THE PROBLEM –
Should pictures appear among the records, leave them out, and copy exactly only the lines from the first through the one with "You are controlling", inclusive.

***** EXERCISE INPUT *****

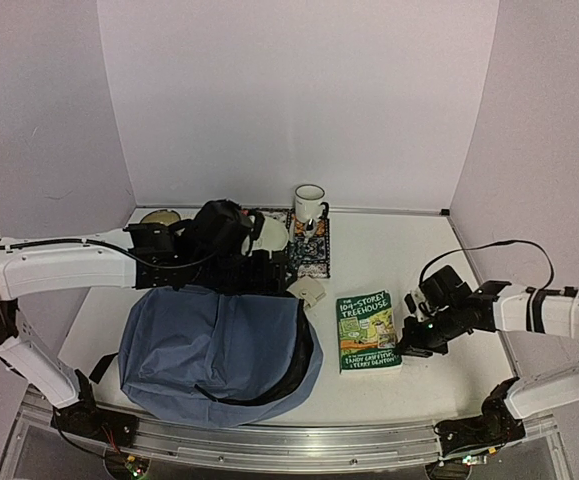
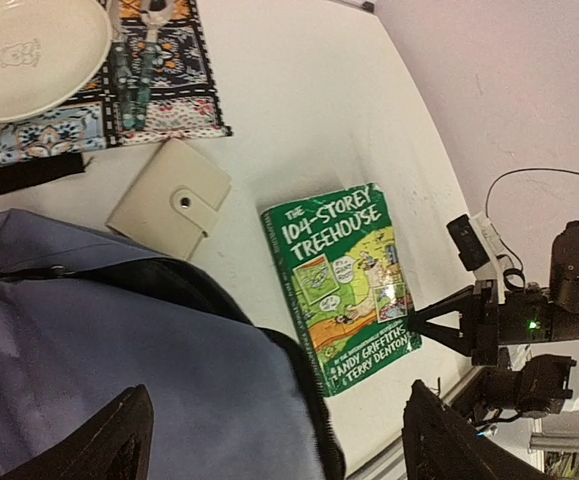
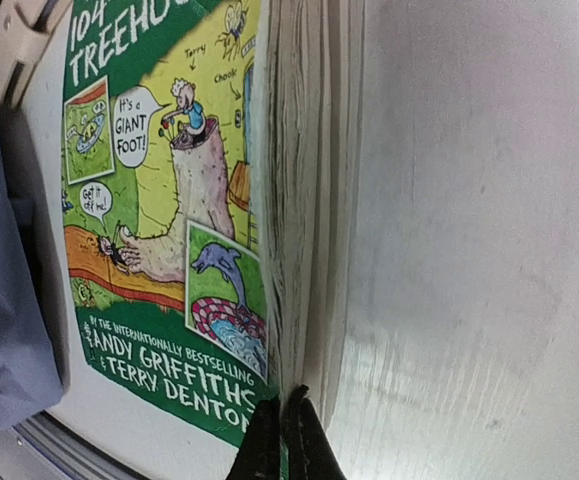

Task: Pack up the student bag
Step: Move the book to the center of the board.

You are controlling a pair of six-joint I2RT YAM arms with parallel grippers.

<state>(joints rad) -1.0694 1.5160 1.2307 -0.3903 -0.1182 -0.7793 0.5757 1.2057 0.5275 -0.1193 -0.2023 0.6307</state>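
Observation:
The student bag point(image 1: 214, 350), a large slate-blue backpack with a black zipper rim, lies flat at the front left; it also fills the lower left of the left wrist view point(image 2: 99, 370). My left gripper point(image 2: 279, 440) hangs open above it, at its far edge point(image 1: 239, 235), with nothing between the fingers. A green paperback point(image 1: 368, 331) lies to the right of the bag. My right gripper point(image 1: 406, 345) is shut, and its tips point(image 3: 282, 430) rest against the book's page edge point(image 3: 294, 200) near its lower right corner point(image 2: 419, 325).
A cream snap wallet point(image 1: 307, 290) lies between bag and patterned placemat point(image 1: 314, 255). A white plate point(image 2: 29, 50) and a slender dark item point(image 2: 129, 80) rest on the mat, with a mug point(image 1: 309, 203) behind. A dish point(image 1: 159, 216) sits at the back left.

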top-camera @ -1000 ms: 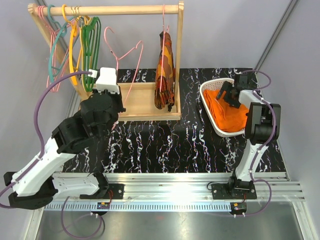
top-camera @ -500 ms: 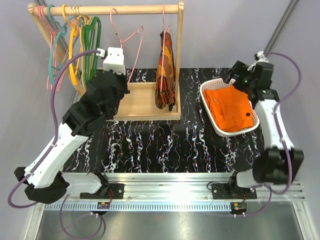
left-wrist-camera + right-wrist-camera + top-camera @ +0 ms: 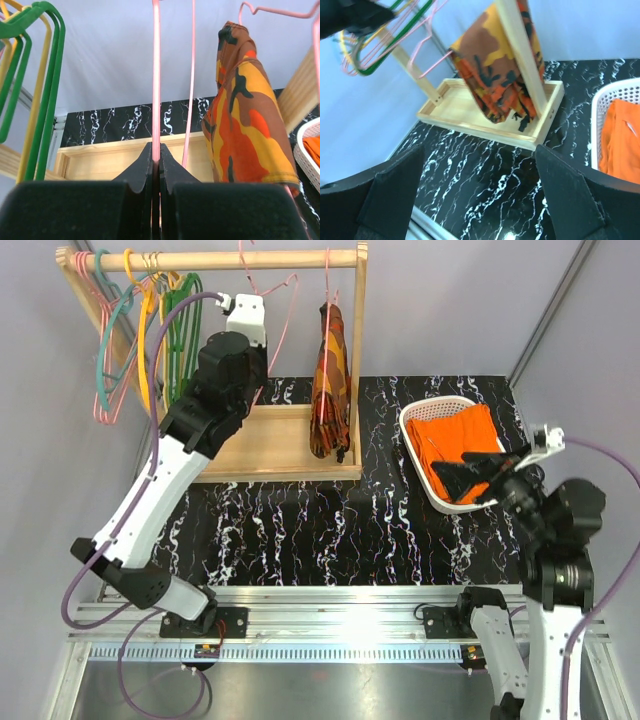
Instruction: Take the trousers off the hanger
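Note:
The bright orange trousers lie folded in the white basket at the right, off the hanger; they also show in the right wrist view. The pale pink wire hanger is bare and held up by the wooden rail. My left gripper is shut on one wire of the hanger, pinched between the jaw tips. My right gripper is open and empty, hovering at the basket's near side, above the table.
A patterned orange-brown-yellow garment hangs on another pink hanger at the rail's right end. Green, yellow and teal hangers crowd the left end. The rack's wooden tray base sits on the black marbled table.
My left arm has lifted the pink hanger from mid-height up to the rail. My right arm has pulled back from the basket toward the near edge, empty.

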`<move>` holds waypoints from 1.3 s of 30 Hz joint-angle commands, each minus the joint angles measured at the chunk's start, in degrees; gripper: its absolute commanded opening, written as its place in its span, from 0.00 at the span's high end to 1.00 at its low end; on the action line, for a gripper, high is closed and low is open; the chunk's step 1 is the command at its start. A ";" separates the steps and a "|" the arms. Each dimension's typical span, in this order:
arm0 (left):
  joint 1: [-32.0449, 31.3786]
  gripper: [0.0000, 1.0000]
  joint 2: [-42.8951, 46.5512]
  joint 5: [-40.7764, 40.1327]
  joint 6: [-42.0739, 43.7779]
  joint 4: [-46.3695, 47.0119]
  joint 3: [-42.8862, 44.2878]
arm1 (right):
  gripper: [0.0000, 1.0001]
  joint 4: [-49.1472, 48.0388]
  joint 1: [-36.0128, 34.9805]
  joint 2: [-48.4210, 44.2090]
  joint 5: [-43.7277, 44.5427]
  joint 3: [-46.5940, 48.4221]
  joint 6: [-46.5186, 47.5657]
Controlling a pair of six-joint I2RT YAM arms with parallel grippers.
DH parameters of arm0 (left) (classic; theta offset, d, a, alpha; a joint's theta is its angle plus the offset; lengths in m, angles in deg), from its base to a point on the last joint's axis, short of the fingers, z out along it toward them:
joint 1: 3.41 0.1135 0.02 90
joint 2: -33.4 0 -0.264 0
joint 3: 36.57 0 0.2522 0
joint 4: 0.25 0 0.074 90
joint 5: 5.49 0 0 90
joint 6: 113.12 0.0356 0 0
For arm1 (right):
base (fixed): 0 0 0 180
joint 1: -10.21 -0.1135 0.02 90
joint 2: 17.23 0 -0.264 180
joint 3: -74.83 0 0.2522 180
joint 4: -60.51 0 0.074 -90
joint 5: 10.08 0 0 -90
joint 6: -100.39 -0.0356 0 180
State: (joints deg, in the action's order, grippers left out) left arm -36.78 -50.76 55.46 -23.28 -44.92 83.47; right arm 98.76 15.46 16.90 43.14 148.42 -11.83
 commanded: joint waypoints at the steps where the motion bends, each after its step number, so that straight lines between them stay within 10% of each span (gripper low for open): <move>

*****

RESULT –
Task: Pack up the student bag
Step: Move the book to the center of the board.

You are controlling a pair of six-joint I2RT YAM arms with parallel grippers.

The response to the exercise is now finished.